+++ RECORDS PROVIDED

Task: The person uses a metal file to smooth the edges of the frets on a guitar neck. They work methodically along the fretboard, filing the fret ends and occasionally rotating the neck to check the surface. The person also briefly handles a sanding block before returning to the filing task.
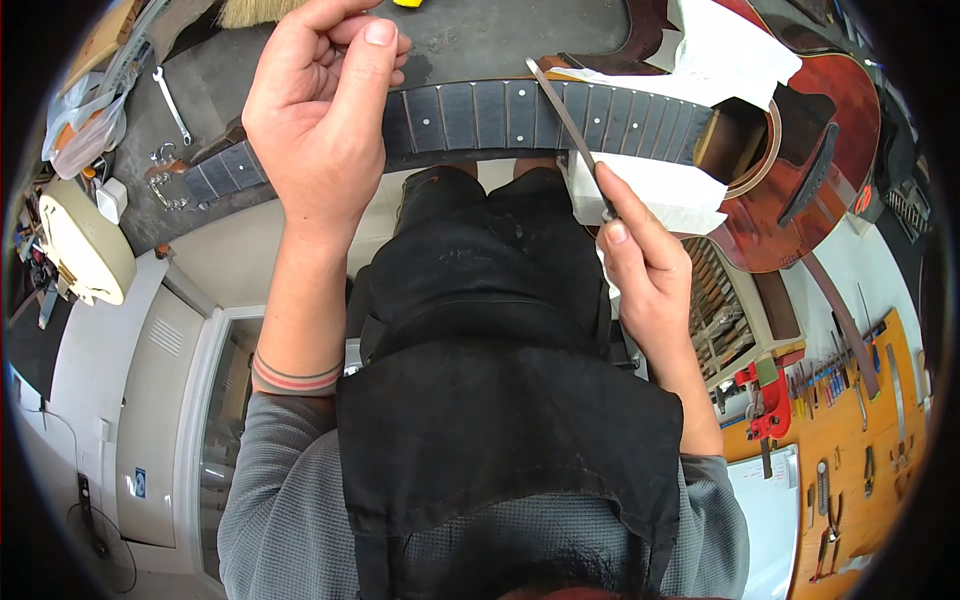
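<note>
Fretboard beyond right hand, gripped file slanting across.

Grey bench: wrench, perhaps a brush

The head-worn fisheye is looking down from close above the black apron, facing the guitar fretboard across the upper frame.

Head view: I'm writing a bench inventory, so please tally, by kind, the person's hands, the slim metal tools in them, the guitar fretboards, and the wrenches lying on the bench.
Hands: 2 (left hand, right hand)
Slim metal tool: 1
Fretboard: 1
Wrench: 1
Total: 5
</note>
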A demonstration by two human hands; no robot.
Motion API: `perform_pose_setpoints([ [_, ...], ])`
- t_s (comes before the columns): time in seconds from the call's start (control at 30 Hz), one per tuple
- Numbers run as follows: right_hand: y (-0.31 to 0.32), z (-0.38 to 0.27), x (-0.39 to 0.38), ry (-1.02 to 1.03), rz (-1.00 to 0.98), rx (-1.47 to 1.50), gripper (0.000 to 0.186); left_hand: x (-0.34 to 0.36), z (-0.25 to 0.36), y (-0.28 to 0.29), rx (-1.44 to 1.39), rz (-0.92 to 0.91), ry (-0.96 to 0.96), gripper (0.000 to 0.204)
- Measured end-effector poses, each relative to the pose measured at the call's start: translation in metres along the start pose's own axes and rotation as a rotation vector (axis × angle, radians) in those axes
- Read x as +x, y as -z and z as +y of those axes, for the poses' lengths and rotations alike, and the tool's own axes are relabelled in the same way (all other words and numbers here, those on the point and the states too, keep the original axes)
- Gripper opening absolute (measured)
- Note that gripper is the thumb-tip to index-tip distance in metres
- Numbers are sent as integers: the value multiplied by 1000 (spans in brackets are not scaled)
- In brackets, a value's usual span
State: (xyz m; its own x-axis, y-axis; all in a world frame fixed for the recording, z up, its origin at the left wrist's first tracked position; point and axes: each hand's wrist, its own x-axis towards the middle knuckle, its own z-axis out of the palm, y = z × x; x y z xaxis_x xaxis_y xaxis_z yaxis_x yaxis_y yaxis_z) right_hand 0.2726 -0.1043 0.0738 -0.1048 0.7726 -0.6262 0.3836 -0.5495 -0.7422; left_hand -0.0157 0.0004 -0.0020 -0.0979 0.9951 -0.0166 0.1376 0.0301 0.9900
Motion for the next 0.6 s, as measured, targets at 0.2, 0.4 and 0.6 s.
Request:
perform_pose_setpoints([
  [0.2, 3, -26, 36, 408, 26, -829, 64, -3, 6, -11, -40, 61, 96, 26],
  [0.4, -2, -14, 29, 364, 72, -493, 61, 2, 2, 1, 5, -2, 19, 28],
  [0.6, -6, -4, -1, -25, 50, 111, 54, 2, 0, 2, 4, -8, 21, 28],
])
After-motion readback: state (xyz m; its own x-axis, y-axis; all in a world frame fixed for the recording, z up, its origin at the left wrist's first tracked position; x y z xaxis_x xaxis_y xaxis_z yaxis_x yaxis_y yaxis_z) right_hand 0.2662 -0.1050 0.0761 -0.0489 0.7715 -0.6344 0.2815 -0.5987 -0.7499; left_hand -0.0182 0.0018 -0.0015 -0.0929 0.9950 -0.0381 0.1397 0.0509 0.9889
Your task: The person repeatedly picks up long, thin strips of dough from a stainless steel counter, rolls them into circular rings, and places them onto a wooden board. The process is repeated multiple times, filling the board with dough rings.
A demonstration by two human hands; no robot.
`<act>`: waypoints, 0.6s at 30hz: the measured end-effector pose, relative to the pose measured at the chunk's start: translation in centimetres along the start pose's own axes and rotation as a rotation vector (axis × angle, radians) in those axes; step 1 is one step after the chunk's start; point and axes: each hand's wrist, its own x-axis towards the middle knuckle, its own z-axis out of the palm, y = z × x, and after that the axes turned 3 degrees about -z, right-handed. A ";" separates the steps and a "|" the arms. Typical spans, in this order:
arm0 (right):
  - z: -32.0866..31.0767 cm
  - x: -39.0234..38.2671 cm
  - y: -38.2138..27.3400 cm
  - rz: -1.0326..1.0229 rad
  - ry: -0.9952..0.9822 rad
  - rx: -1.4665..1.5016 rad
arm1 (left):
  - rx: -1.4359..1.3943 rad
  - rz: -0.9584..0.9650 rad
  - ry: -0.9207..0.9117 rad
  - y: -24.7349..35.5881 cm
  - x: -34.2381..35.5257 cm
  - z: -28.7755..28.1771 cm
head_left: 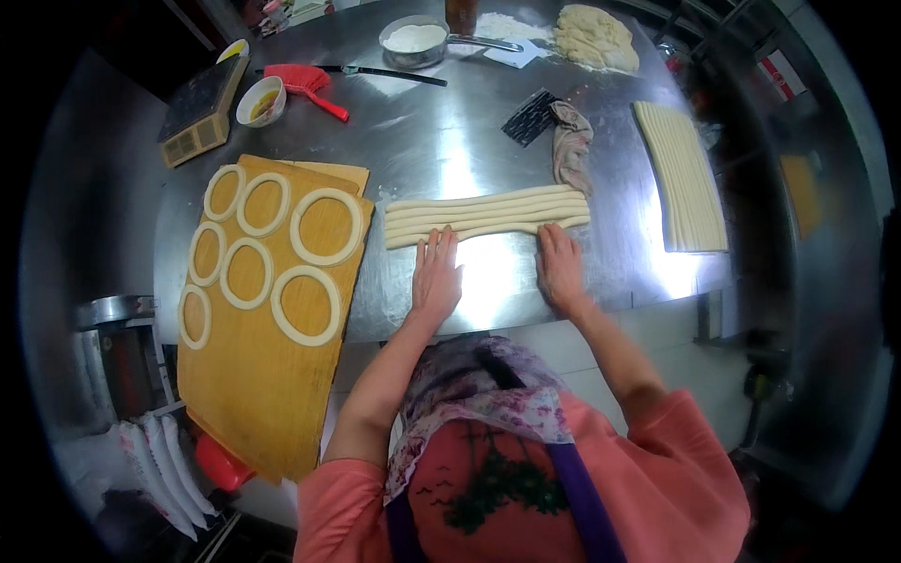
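Note:
Several long dough strips (488, 208) lie side by side, left to right, on the steel table in front of me. My left hand (437, 274) rests flat, its fingertips at the nearest strip toward its left part. Farther right, my right hand (561, 270) touches the same strip near its right end, palm down. Both hands have their fingers stretched out and grip nothing. Between them the nearest strip bows slightly away from the table edge. To my left, several pale dough rings (326, 227) lie on a wooden board (253, 394).
At the right lies a larger batch of dough strips (680, 178). Beyond my strips are a crumpled cloth (572, 145) and a dark patterned piece (529, 117). Farther back stand a flour sieve (414, 39), a dough mass (595, 38), a red brush (298, 79) and a white bowl (261, 101).

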 end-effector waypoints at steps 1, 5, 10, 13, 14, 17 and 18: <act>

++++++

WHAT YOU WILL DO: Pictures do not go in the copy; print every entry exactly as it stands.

OUTPUT FOR THIS TASK:
Task: The person uses a metal file to smooth the edges of the frets on a guitar neck. They work methodically along the fretboard, filing the fret ends and occasionally rotating the neck to check the surface. The person also briefly handles a sanding block before returning to the filing task.
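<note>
Fretboard beyond right hand, gripped file slanting across.

Grey bench: wrench, perhaps a brush

The head-worn fisheye is looking down from close above the black apron, facing the guitar fretboard across the upper frame.

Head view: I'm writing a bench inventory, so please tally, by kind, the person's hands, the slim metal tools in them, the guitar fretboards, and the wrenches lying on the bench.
Hands: 2 (left hand, right hand)
Slim metal tool: 1
Fretboard: 1
Wrench: 1
Total: 5
</note>
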A demonstration by two human hands; no robot.
Motion API: `perform_pose_setpoints([ [_, ...], ])`
- t_s (comes before the columns): time in seconds from the call's start (control at 30 Hz), one per tuple
- Numbers run as follows: right_hand: y (-0.31 to 0.32), z (-0.38 to 0.27), x (-0.39 to 0.38), ry (-1.02 to 1.03), rz (-1.00 to 0.98), rx (-1.47 to 1.50), gripper (0.000 to 0.186); left_hand: x (-0.34 to 0.36), z (-0.25 to 0.36), y (-0.28 to 0.29), rx (-1.44 to 1.39), rz (-0.92 to 0.91), ry (-0.96 to 0.96), gripper (0.000 to 0.204)
- Measured end-effector poses, each relative to the pose measured at the call's start: translation in metres along the start pose's own axes and rotation as a rotation vector (axis × angle, radians) in those axes
- Read x as +x, y as -z and z as +y of those axes, for the poses' lengths and rotations alike, and the tool's own axes are relabelled in the same way (all other words and numbers here, those on the point and the states too, keep the original axes)
- Gripper opening absolute (measured)
- Note that gripper is the thumb-tip to index-tip distance in metres
- Numbers are sent as integers: the value multiplied by 1000 (spans in brackets are not scaled)
- In brackets, a value's usual span
State: (xyz m; its own x-axis, y-axis; all in a world frame fixed for the recording, z up, its origin at the left wrist's first tracked position; point and axes: each hand's wrist, its own x-axis towards the middle knuckle, its own z-axis out of the palm, y = z × x; x y z xaxis_x xaxis_y xaxis_z yaxis_x yaxis_y yaxis_z) right_hand 0.2726 -0.1043 0.0738 -0.1048 0.7726 -0.6262 0.3836 -0.5495 -0.7422; left_hand -0.0157 0.0004 -0.0020 -0.0979 0.9951 -0.0166 0.1376 0.0301 0.9900
Motion for the next 0.6 s, as measured, targets at 0.2, 0.4 and 0.6 s.
Request:
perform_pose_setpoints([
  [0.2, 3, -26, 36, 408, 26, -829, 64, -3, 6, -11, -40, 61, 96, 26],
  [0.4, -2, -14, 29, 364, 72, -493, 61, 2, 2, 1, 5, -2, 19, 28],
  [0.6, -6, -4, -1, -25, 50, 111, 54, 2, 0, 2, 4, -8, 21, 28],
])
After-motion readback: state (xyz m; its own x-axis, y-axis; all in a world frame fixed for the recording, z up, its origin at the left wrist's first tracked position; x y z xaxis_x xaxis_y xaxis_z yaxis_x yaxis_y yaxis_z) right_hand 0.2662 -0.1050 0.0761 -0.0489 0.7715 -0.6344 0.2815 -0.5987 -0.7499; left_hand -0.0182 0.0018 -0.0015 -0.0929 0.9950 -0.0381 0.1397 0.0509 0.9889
Your task: The person repeatedly picks up long, thin strips of dough from a stainless steel counter, rolls them into circular rings, and places them onto a wooden board. The process is repeated multiple times, filling the board with dough rings.
A demonstration by two human hands; no robot.
`<act>`: waypoints, 0.6s at 30hz: the measured end-effector pose, relative to the pose measured at the chunk's start: translation in centimetres along the start pose's own axes and rotation as a rotation vector (axis × angle, radians) in those axes; step 1 is one step after the chunk's start; point and axes: each hand's wrist, its own x-axis towards the middle knuckle, its own z-axis out of the palm, y = z × x, and after that the axes turned 3 degrees about -z, right-handed. A ";" separates the steps and a "|" the arms. Typical spans, in this order:
arm0 (right):
  - z: -32.0866..31.0767 cm
  - x: -39.0234..38.2671 cm
  - y: -38.2138..27.3400 cm
  - rz: -1.0326..1.0229 rad
  - ry: -0.9952..0.9822 rad
  - rx: -1.4665..1.5016 rad
arm1 (left):
  - rx: -1.4359..1.3943 rad
  - rz: -0.9584..0.9650 rad
  - ry: -0.9207..0.9117 rad
  - y: -24.7349..35.5881 cm
  - x: -34.2381..35.5257 cm
  - z: -28.7755..28.1771 cm
head_left: 
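Note:
Several long dough strips (488, 208) lie side by side, left to right, on the steel table in front of me. My left hand (437, 274) rests flat, its fingertips at the nearest strip toward its left part. Farther right, my right hand (561, 270) touches the same strip near its right end, palm down. Both hands have their fingers stretched out and grip nothing. Between them the nearest strip bows slightly away from the table edge. To my left, several pale dough rings (326, 227) lie on a wooden board (253, 394).
At the right lies a larger batch of dough strips (680, 178). Beyond my strips are a crumpled cloth (572, 145) and a dark patterned piece (529, 117). Farther back stand a flour sieve (414, 39), a dough mass (595, 38), a red brush (298, 79) and a white bowl (261, 101).
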
 end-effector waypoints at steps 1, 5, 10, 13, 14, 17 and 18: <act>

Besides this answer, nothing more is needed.